Graphs#

The code is a Python package containing classes and functions for estimating integrals using various sampling algorithms. The Integral class in the package caches samples and evaluates the integral given a hyperparameter psi. It takes two callable arguments: data_given_theta, which is the joint probability of the observed data viewed as a function of parameter, and theta_given_psi, which is the conditional probability of parameters theta given hyperparameter psi. The method parameter specifies the type of sampling algorithm to use, and the options parameter is a dictionary of options for the sampling algorithm.

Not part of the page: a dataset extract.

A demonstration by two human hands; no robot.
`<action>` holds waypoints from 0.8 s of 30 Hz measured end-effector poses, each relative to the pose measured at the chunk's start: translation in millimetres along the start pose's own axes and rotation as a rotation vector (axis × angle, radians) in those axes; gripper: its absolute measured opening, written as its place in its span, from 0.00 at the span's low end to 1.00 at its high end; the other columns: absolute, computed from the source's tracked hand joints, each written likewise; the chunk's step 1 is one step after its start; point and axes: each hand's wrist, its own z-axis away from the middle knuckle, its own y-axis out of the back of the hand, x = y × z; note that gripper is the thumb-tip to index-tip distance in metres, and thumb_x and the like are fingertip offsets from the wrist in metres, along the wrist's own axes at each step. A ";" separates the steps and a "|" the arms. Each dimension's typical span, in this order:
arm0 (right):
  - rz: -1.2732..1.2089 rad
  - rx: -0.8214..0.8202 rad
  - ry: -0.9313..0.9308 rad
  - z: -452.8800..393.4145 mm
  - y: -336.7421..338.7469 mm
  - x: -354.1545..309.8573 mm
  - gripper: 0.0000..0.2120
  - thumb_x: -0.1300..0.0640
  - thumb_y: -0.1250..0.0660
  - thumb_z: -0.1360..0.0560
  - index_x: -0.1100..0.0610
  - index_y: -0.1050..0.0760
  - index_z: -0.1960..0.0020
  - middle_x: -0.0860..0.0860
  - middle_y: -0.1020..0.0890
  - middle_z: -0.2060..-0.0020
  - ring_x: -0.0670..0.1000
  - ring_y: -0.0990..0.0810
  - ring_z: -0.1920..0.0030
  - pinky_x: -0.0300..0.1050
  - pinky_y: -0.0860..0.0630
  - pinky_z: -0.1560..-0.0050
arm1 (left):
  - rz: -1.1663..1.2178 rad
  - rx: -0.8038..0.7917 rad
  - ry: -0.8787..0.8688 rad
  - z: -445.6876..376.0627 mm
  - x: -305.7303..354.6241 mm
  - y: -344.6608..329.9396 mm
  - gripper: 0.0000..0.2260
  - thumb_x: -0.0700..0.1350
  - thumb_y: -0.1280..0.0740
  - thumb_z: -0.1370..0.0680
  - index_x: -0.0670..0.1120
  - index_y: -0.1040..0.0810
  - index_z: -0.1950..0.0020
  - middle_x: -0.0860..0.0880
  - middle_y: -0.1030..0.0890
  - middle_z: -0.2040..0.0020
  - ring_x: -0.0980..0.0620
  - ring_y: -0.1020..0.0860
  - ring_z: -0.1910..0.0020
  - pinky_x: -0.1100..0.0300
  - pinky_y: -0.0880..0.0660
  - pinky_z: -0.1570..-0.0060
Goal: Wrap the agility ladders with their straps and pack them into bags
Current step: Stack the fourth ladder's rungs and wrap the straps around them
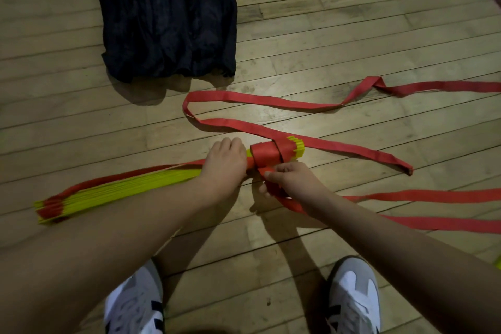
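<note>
On the wooden floor (311,16), just ahead of your shoes (352,295), the stack of yellow rungs (130,184) lies flat, a few turns of red strap (267,156) already round its right end. The rest of the strap trails loose in loops beyond and to the right of the stack. The dark bags (165,16) lie further out, well apart from the stack, not needed yet.

Step in hand, as I read it: winding the strap. Keep each turn flat and snug against the last one, no twists. Feed slack from the loose loops before pulling, or they may snag. Hold the rungs squared up so the stack doesn't fan.

Your left hand (223,164) is palm down on the stack, grip closed round the rungs just left of the wraps, forearm reaching in low. Your right hand (291,177) sits just under the wrapped end, grip pinching the strap, wrist bent in toward the stack.
</note>
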 end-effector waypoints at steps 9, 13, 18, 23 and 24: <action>0.027 0.026 -0.029 3.1 -3.3 10.6 0.12 0.63 0.37 0.21 0.72 0.22 0.56 0.60 0.18 0.64 0.49 0.22 0.68 0.32 0.26 0.67 | 0.028 -0.088 -0.005 34.6 4.1 -8.5 0.28 0.47 0.41 0.19 0.46 0.49 0.23 0.41 0.29 0.36 0.43 0.28 0.38 0.51 0.31 0.40; 0.142 0.052 0.006 -1.7 -3.2 5.4 0.11 0.62 0.36 0.22 0.69 0.21 0.58 0.59 0.16 0.63 0.51 0.20 0.65 0.43 0.24 0.60 | 0.023 -0.094 0.061 12.7 -7.7 -3.6 0.29 0.42 0.39 0.21 0.45 0.49 0.24 0.41 0.28 0.39 0.42 0.25 0.43 0.52 0.27 0.52; 0.125 0.051 0.050 -13.1 2.4 -17.6 0.10 0.65 0.37 0.22 0.65 0.23 0.61 0.60 0.17 0.65 0.50 0.21 0.68 0.36 0.26 0.67 | 0.018 -0.115 0.117 -11.2 -25.1 0.5 0.30 0.42 0.38 0.21 0.45 0.50 0.23 0.39 0.28 0.37 0.41 0.25 0.42 0.52 0.26 0.54; 0.075 0.018 0.037 -20.3 -1.2 -24.3 0.10 0.62 0.37 0.21 0.70 0.22 0.52 0.58 0.17 0.65 0.48 0.22 0.70 0.32 0.28 0.71 | -0.029 -0.093 0.142 -21.7 -34.4 3.6 0.29 0.43 0.39 0.20 0.44 0.49 0.24 0.39 0.27 0.39 0.42 0.24 0.44 0.53 0.26 0.56; 0.075 0.008 0.041 -20.6 -0.7 -24.3 0.11 0.61 0.36 0.21 0.70 0.22 0.52 0.57 0.17 0.65 0.48 0.22 0.70 0.32 0.28 0.71 | -0.073 -0.072 0.118 -20.3 -33.6 2.2 0.28 0.44 0.39 0.20 0.43 0.48 0.24 0.39 0.26 0.40 0.42 0.23 0.45 0.54 0.27 0.58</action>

The package contains several sampling algorithms implemented as functions, including metropolis and langevin. metropolis is a Metropolis sampler, which takes as arguments a function that calculates the unnormalized density or log unnormalized probability, the number of samples to draw, the initial point, the scale of the proposal distribution, and a boolean indicating whether to assume log-probability. langevin is a Metropolis-adjusted Langevin (MALA) sampler, which takes as arguments a function that calculates the unnormalized density or log unnormalized probability, the number of samples to draw, the initial point, the gradient of the log unnormalized probability, the standard deviation of the proposal distribution, and a boolean indicating whether to assume log-probability.

Summary#

graph.cmaes(fun, x0, sigma, g_max[, trace])

CMA-ES optimization

graph.Integral(data_given_theta, theta_given_psi)

Caches the samples to evaluate the integral several times.

graph.korali(fun, draws, lo, hi[, beta, ...])

Korali TMCMC sampler

graph.metropolis(fun, draws, init, scale[, log])

Metropolis sampler

graph.tmcmc(fun, draws, lo, hi[, beta, ...])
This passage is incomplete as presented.